RedHill Biopharma Ltd. (NASDAQ:RDHL) (Tel-Aviv Stock Exchange:RDHL)
(“RedHill” or the “Company”), a specialty biopharmaceutical company
primarily focused on late clinical-stage development and
commercialization of proprietary, orally-administered, small
molecule drugs for gastrointestinal and inflammatory diseases and
cancer, today announced a planned poster presentation relating to
the active metabolite of MESUPRON, WX-UK1, at the 2017
AACR-NCI-EORTC Molecular Targets and Cancer Therapeutics
Conference, on Sunday, October 29, 2017, from 12:30 - 4:00 PM, at
the Pennsylvania Convention Center in Philadelphia, PA.

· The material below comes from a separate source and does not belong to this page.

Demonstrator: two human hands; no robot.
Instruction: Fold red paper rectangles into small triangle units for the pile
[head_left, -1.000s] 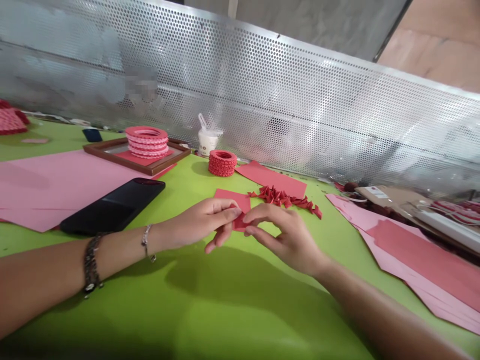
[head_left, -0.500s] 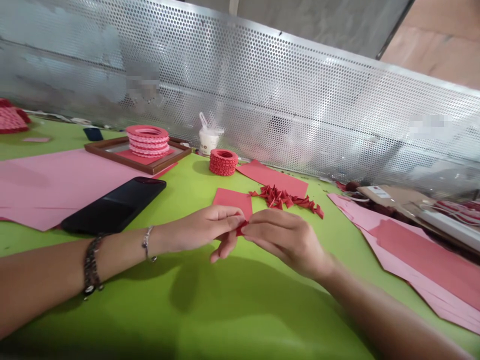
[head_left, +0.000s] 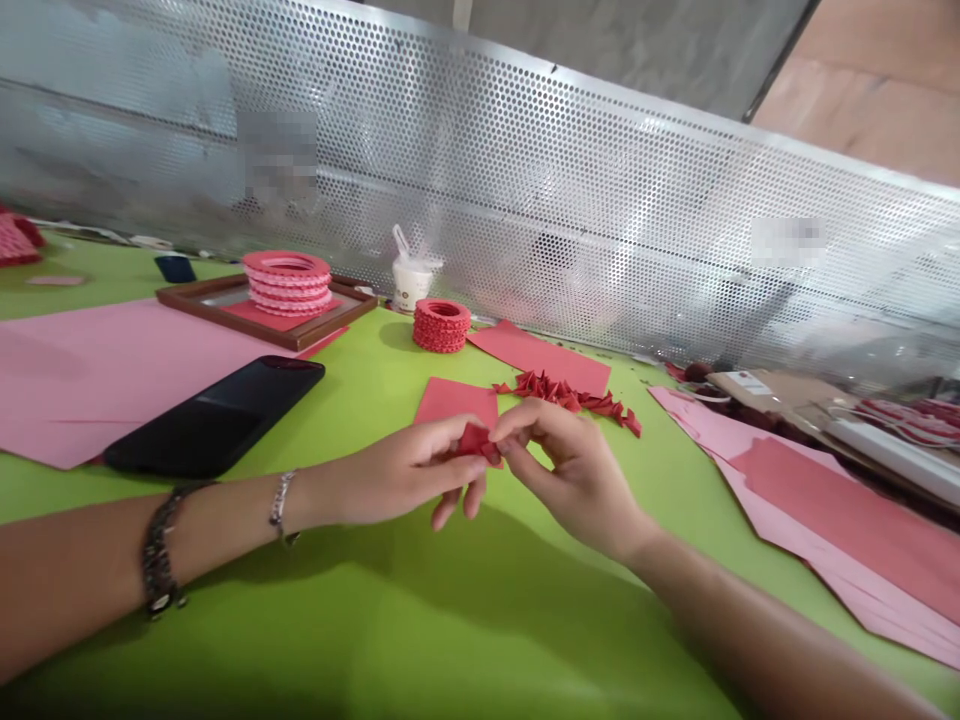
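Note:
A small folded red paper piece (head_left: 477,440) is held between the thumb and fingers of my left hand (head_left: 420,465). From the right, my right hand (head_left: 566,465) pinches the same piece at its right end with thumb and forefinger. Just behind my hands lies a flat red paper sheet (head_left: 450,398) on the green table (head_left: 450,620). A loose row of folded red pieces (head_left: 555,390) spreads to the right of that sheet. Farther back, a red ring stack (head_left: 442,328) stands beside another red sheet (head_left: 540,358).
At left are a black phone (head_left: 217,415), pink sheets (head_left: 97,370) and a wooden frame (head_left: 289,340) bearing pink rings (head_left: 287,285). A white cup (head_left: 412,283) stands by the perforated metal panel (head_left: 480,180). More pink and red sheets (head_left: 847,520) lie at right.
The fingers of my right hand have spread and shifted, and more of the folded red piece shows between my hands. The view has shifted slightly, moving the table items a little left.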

MESUPRON is a proprietary, first-in-class,
orally-administered protease inhibitor, with several potential
mechanisms of action to inhibit tumor invasion and metastasis.
MESUPRON presents a new, non-cytotoxic approach to cancer therapy
and potentially to additional inflammatory gastrointestinal
diseases, such as diarrhea-predominant irritable bowel syndrome
(IBS-D), pancreatitis and inflammatory bowel disease (IBD).
The poster1, entitled ‘New potential therapeutic
applications of WX-UK1 as a specific and potent inhibitor of human
trypsin-2 and human trypsin-3’, was authored by scientists from the
Department of Molecular Biology and Genetics of Aarhus University
in collaboration with RedHill Biopharma. The abstract presents data
from non-clinical studies, concluding that WX-UK1 is a potent and
rather specific inhibitor of human trypsin-2 and human trypsin-3,
suggesting new potential therapeutic applications of WX-UK1 in
oncology and inflammatory gastrointestinal diseases.
RedHill acquired the exclusive worldwide
development and commercialization rights to MESUPRON, excluding
China, Hong Kong, Taiwan and Macao, from Germany’s WILEX AG for all
indications. WILEX AG completed several clinical studies with
MESUPRON for different indications, including two Phase II
proof-of-concept studies, one for pancreatic cancer and one for
metastatic breast cancer.
RedHill has an ongoing research collaboration
agreement with the Department of Molecular Biology and Genetics of
Aarhus University in Denmark for the evaluation of MESUPRON. The
non-clinical studies with MESUPRON are intended to support the
clinical data from previous Phase I and Phase II studies, and may
allow RedHill to take a precision medicine approach going forward.
Further evaluation of MESUPRON, together with Aarhus University,
may allow for selection of appropriate subpopulations of patients
toward demonstrating the activity of MESUPRON in planned clinical
trials.
About MESUPRON:MESUPRON is a
proprietary, first-in-class, orally-administered potent protease
inhibitor of human trypsin-2 and human trypsin-3, targeting
pancreatic cancer and inflammatory gastrointestinal diseases.
Protease inhibitors have been shown to play key roles in tumor
invasion and the metastasis process. High levels of certain
proteases are associated with poor prognosis in various solid tumor
cancers, such as pancreatic, gastric, breast and prostate cancers.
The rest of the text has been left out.